Crisis Ahead: Power Consumption in AI Data Centers: Four Areas Chips Can Help

AI data centers are consuming energy at roughly four times the rate that more electricity is being added to grids, setting the stage for fundamental shifts in where power is generated, where AI data centers are built, and much more efficient system, chip, and software architectures.

The numbers are particularly striking for the United States and China, which are in a race to ramp up AI data centers. A 2024 report commissioned by the U.S. Department of Energy showed that last year, U.S. data centers consumed about 4.4% of the total electricity generated, or roughly 176 terawatt hours. That number is expected to increase to between 325 and 580 TWh by 2028, which is 6.7% to 12% of all the electricity generated in the U.S., respectively.

Fig. 1: Total electricity generation vs. consumption due to server storage, network equipment and infrastructure from 2014 through 2028 (estimated). Source: Lawrence Berkeley National Laboratory report[1]

China, meanwhile is expected to reach 400 TWh by next year, and while those numbers may look comparable to consumption in the U.S., the International Energy Agency noted[2] that China’s citizens consume significantly less energy than their U.S. counterparts. On a global scale, the rate of consumption is increasing 30% per year due primarily to AI, with the United States and China accounting for about 80% of that increase.

Fig. 2: Where the electricity is being consumed. Source: IEA

“Power is not a joke anymore,” said Jean-Marie Brunet, vice president and general manager for hardware-assisted verification at Siemens EDA. “Imagine if data center power consumption in 2028 is 12% of the entire power consumption of the United States. That’s insane. We’d have to redo the entire grid.”
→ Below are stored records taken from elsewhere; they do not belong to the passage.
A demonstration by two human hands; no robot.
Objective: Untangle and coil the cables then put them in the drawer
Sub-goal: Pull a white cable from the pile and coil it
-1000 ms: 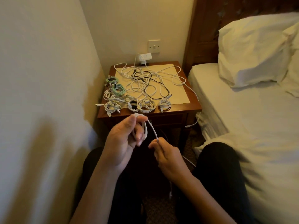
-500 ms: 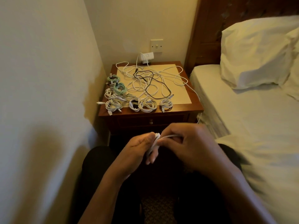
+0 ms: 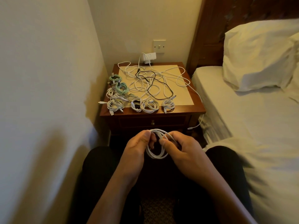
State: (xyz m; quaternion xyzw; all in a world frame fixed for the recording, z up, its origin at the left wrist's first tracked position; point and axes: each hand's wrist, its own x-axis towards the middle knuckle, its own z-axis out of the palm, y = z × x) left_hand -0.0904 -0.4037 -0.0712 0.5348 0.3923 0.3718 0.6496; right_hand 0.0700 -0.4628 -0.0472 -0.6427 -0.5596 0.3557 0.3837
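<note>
Coil of white cable (image 3: 157, 157) hangs between your two hands, low over your lap at 6 o'clock from the worktop (image 3: 194, 109); your left hand (image 3: 135, 149) pinches the top of the loops between thumb and fingers, a closed grip on the cable; your right hand (image 3: 182, 152) curls round the 3 o'clock side of the same loops and grips them too; holding from both sides looks meant to stop the turns springing apart while the loose end is tucked, and I judge this one nearly coiled; the cable reads as several thin, glossy turns of like width, drooping in an oval below your thumbs; its plug I cannot make out. Finished bundles (image 3: 148, 105) line the worktop's 6 o'clock edge and run up its 9 o'clock side, two of them pale green coils (image 3: 120, 87), likely parked there to keep them apart from the loose heap (image 3: 168, 81); that heap fills the middle toward 12 o'clock, white strands with one black cable (image 3: 159, 88) looped across them; one white lead (image 3: 199, 122) trails over the 3 o'clock edge beside the bed (image 3: 242, 120); the drawer (image 3: 169, 122) below the front edge is closed, so by my reading nothing has gone in yet.
</note>
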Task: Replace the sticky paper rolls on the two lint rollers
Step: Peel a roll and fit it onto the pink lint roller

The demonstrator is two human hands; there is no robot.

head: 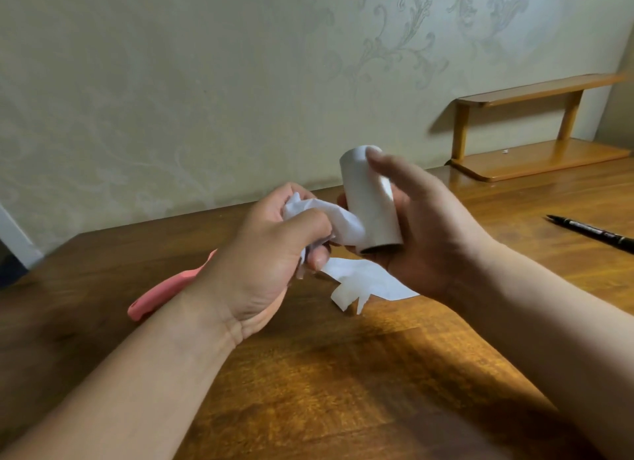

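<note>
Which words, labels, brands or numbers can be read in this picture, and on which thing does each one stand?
No text can be read.
Black marker pen on the brown wooden table: pale marks on its barrel, too blurred to read.
White cylindrical paper roll: no print visible.

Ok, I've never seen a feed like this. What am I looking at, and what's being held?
No machine here: one camera on a person's head looks down at their bare hands. The right hand grips a white paper roll; the left hand clutches a crumpled sheet that runs to the roll. On the wooden table lie a torn paper scrap, a pink handle partly hidden by the left arm, and a black marker pen.
</note>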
Others agree. “Power generation is going to be a big deal,” noted Jensen Huang, president and CEO of NVIDIA, during a recent CDNLive discussion with Cadence CEO Anirudh Devgan. “The reason for that is power grids aren’t going to be enough to sustain the growth of this industry. We’d like to build this industry on-shore, and if you want to do that, then we’re going to see a lot of diesel power generators and all kinds of stuff.”
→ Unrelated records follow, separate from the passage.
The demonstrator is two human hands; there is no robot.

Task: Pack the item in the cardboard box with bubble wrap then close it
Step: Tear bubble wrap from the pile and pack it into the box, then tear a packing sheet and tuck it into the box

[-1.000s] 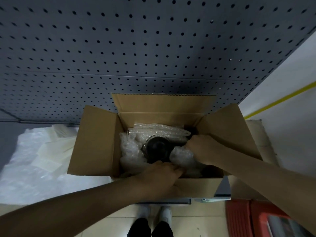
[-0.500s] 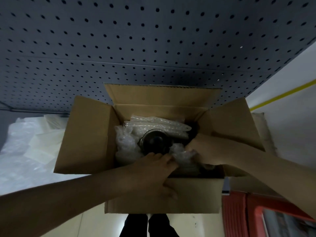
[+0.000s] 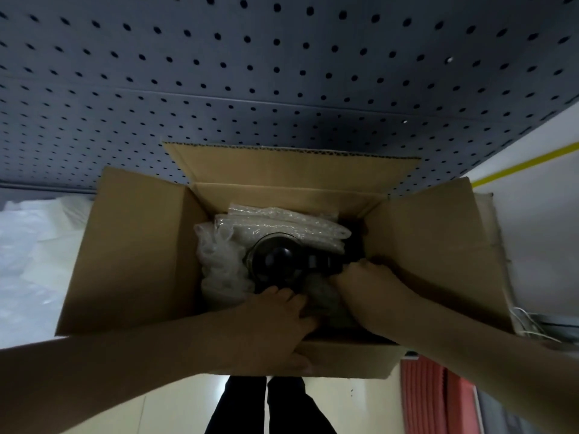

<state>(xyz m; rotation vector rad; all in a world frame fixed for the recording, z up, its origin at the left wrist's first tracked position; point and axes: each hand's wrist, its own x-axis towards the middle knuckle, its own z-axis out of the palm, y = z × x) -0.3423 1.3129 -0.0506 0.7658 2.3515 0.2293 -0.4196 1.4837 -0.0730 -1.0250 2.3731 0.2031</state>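
Observation:
An open cardboard box [image 3: 134,255] stands in front of me with all flaps up. Inside lies a dark round item [image 3: 274,260] with a black handle part to its right. Bubble wrap [image 3: 219,264] is packed on its left side and more folded wrap lies behind it. My left hand [image 3: 275,321] reaches over the near wall, fingers resting on crumpled wrap at the front of the box. My right hand [image 3: 366,283] is inside at the right, fingers curled down onto the same wrap beside the item. The box bottom is hidden.
A blue-grey pegboard [image 3: 282,73] rises behind the box. Loose sheets of bubble wrap [image 3: 31,252] lie on the surface to the left. A red crate [image 3: 438,399] sits at the lower right below the table edge. My legs show beneath the box.
The view has come closer to the box. Both hands have pushed the front piece of bubble wrap lower beside the item, and the black handle part now shows.

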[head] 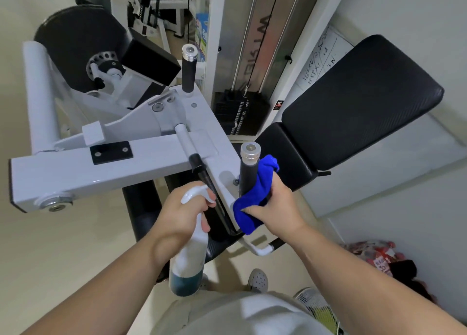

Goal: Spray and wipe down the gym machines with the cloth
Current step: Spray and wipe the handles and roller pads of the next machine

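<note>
Cloth (252, 204) in curled right hand (275, 208), seemingly against handle grip (249, 176); spray bottle (189, 256) in curled left hand (180, 216).

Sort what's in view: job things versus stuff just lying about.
Job: spray bottle in left hand, blue cloth in right hand, black handle grip, white machine frame.
Lying about: whiteboard, floor fan, red packets by the wall.

Glossy painted-metal frame (75, 173); fuzzy cloth (249, 205); textured pad (361, 102).

The spray bottle (188, 256) lies left of the cloth (254, 198), beside the handle (249, 170).
</note>
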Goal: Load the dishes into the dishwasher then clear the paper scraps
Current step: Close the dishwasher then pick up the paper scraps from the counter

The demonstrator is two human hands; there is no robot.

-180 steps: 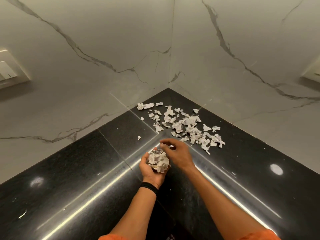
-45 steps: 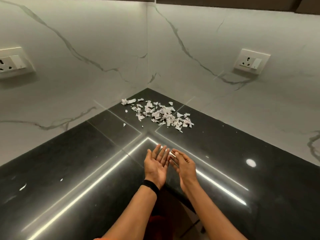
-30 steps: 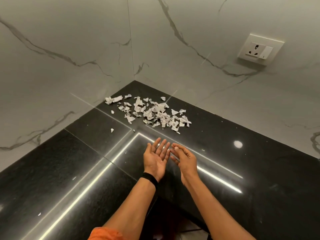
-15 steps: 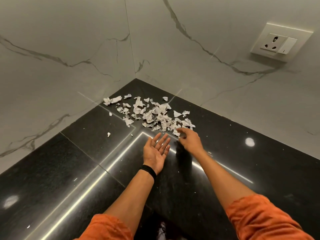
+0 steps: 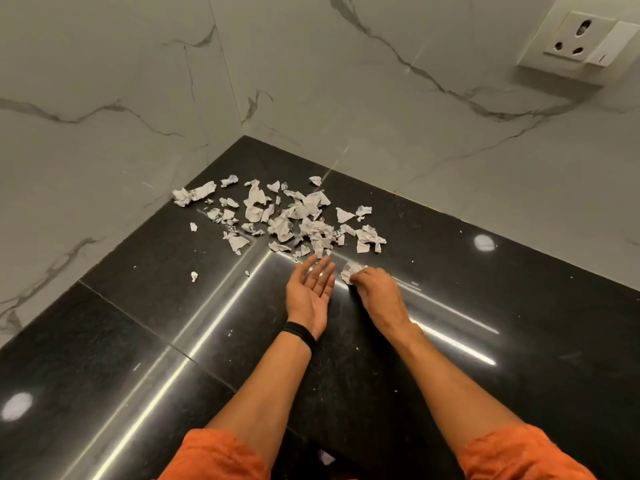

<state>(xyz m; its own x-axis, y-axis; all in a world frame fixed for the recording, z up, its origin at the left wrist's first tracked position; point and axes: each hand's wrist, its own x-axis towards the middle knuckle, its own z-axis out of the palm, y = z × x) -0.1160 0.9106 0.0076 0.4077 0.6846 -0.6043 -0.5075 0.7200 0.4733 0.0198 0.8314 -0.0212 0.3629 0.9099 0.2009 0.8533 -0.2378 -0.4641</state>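
Observation:
Several torn white paper scraps [image 5: 287, 216] lie scattered in the far corner of the black stone counter [image 5: 131, 327]. My left hand [image 5: 311, 292] lies palm up with straight fingers at the near edge of the pile, and nothing is in it. My right hand [image 5: 375, 291], just to its right, pinches a crumpled paper scrap [image 5: 349, 270] against the counter. A black band sits on my left wrist.
White marble walls meet behind the scraps. A wall socket [image 5: 585, 39] sits at the upper right. Two stray bits of paper [image 5: 194, 276] lie left of the pile. The counter's inner front edge runs below my forearms.
Both hands, which held a wad of scraps six seconds ago, came back with nothing in them. My right hand reached the pile's near edge and now pinches a scrap, pulling it toward my left palm.

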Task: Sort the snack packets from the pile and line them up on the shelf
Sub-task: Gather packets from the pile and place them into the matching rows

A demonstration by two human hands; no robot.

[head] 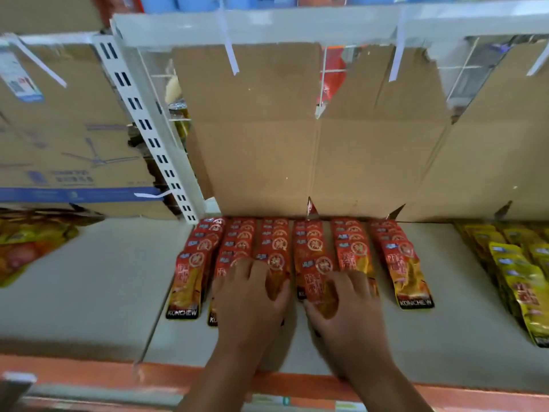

So what can be done about it? There are four main target areas, each of which directly involves the semiconductor industry:

• Reducing transmission distances and the number of step-down voltages;
• Limiting data movement whenever possible;
• More efficient processing, and
• Better cooling closer to processing elements or inside of packages.

Distance and step-down losses
As with data, there is a cost for moving electricity. An average of 5% of electricity is lost during transmission and distribution, according to the U.S. Energy Information Administration. What’s counterintuitive is that high-voltage lines that run up to hundreds of miles have a lower loss (about 2%) than lower-voltage lines running over shorter distances (about 4%). Those numbers are compounded by the source, as well, because different sources have different conversion rates (see figure 3, below.)

Fig. 3: U.S. electricity flow in quadrillion BTU. Source: U.S. Energy Information Administration, April 2025

“Ideally you keep your voltage as high as possible, which means the current as low as possible,” said Eelco Bergman, chief business officer at Saras Micro Devices. “The losses are the square of the current times the resistance. So you’re losing power the whole way. Whatever the high-tension wires are, you keep stepping that down. That may be 400 volts coming into the data center, and that gets converted to 48 volts for the rack, and then eventually stepped down to 12 volts to the point of load. But at every step of the way, you want to generate your power next to the data center to reduce the distance and keep the voltage as high as possible, and bring the voltage close to your endpoint. “

The tradeoff here is voltage vs. current. The higher the current, the greater the heat. And nothing is 100% efficient, so as power is moved closer to the package, some heat is generated. That, in turn, is compounded by everything happening inside that package, including processing data, moving it back and forth to memory, and the resistance/capacitance in the interconnects. On top of that, AI data centers have more data to process, so those workloads require higher utilization rates, which make it more difficult to keep up with the amount of heat that needs to be dissipated.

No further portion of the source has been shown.